### Collected data

□ □ □ □

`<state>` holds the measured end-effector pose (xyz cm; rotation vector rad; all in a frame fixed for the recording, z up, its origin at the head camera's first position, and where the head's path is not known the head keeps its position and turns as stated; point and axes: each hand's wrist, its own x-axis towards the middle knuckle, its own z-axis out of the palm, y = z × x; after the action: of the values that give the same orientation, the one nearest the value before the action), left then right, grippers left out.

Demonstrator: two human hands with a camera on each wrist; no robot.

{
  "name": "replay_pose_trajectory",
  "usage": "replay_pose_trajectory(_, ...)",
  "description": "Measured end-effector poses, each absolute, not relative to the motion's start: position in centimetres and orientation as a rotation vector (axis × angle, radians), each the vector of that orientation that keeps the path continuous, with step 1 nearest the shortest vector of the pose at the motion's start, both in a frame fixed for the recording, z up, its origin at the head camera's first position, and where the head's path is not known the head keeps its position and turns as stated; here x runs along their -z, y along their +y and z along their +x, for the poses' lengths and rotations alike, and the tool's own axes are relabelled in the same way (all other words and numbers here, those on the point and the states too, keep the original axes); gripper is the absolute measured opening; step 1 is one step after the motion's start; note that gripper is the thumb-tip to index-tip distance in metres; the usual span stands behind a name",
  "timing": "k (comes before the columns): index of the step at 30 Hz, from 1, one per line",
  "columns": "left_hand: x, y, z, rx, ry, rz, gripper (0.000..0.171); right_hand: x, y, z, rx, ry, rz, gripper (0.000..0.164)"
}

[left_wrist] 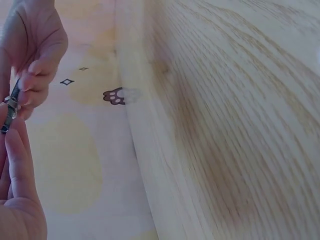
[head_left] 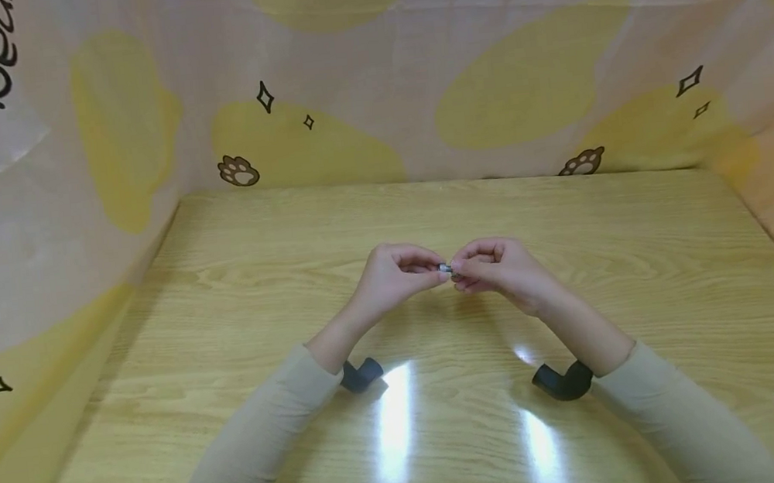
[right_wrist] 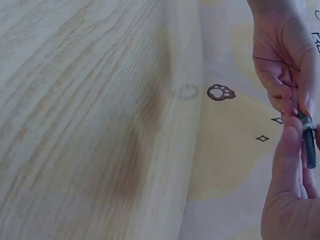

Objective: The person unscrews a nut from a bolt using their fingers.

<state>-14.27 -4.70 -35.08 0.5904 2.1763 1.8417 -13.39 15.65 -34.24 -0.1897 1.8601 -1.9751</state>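
A small metal bolt (head_left: pixel 446 268) with a threaded shank is held between both hands above the table. In the left wrist view the bolt's thread (left_wrist: pixel 15 90) runs up from a shiny nut-like collar (left_wrist: pixel 11 103). My left hand (head_left: pixel 397 273) pinches one end between thumb and fingertips. From the other side my right hand (head_left: pixel 498 270) pinches it, thumb in front and fingers curled behind. The fingertips of both hands nearly meet around the collar. In the right wrist view the bolt's dark shank (right_wrist: pixel 310 150) lies along the lower hand's fingers, partly hidden by them.
A wood-grain table (head_left: pixel 295 452) lies beneath the hands. Printed cloth (head_left: pixel 413 76) stands along its back and sides. Dark curved pieces, one near the left wrist (head_left: pixel 361 376) and one near the right wrist (head_left: pixel 563 381), show by the sleeves. Bright light reflections streak the tabletop.
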Motion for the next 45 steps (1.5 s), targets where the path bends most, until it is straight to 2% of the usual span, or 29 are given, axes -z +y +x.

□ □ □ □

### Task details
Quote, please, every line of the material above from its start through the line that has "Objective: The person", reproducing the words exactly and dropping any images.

### Task solution
`<state>` holds the measured end-effector pose (xyz cm; rotation vector rad; all in a frame fixed for the recording, z up, its origin at the head camera's first position, and where the head's path is not known the head keeps its position and turns as stated; point and axes: each hand's wrist, its own x-axis towards the middle knuckle, its own z-axis out of the palm, y = z × x; after the action: of the values that give the same orientation, the one nearest the value before the action), left then right, grippers left out.

Demonstrator: two human hands with a camera on each wrist; no robot.

{
  "name": "replay_pose_trajectory",
  "usage": "replay_pose_trajectory(_, ...)",
  "description": "Measured end-effector poses, each absolute, not relative to the motion's start: position in centimetres and orientation as a rotation vector (axis × angle, radians), each the vector of that orientation that keeps the path continuous, with step 1 nearest the shortest vector of the pose at the motion's start, both in a frame fixed for the recording, z up, its origin at the head camera's first position, and where the head's path is not known the head keeps its position and turns as stated; here x runs along their -z, y along their +y and z along their +x, for the poses' lengths and rotations alike, and the tool's own axes are relabelled in the same way (all other words and numbers here, those on the point and the states too, keep the original axes); gripper is the absolute measured opening; step 1 is one step after the motion's start; note that gripper is the thumb-tip to index-tip distance in metres; the usual span stands behind a name",
  "timing": "k (comes before the columns): index of the step at 30 Hz, from 1, one per line",
  "columns": "left_hand: x, y, z, rx, ry, rz, gripper (0.000..0.171); right_hand: x, y, z, rx, ry, rz, gripper (0.000..0.164)"
}

[left_wrist] 
[head_left] 
[right_wrist] 

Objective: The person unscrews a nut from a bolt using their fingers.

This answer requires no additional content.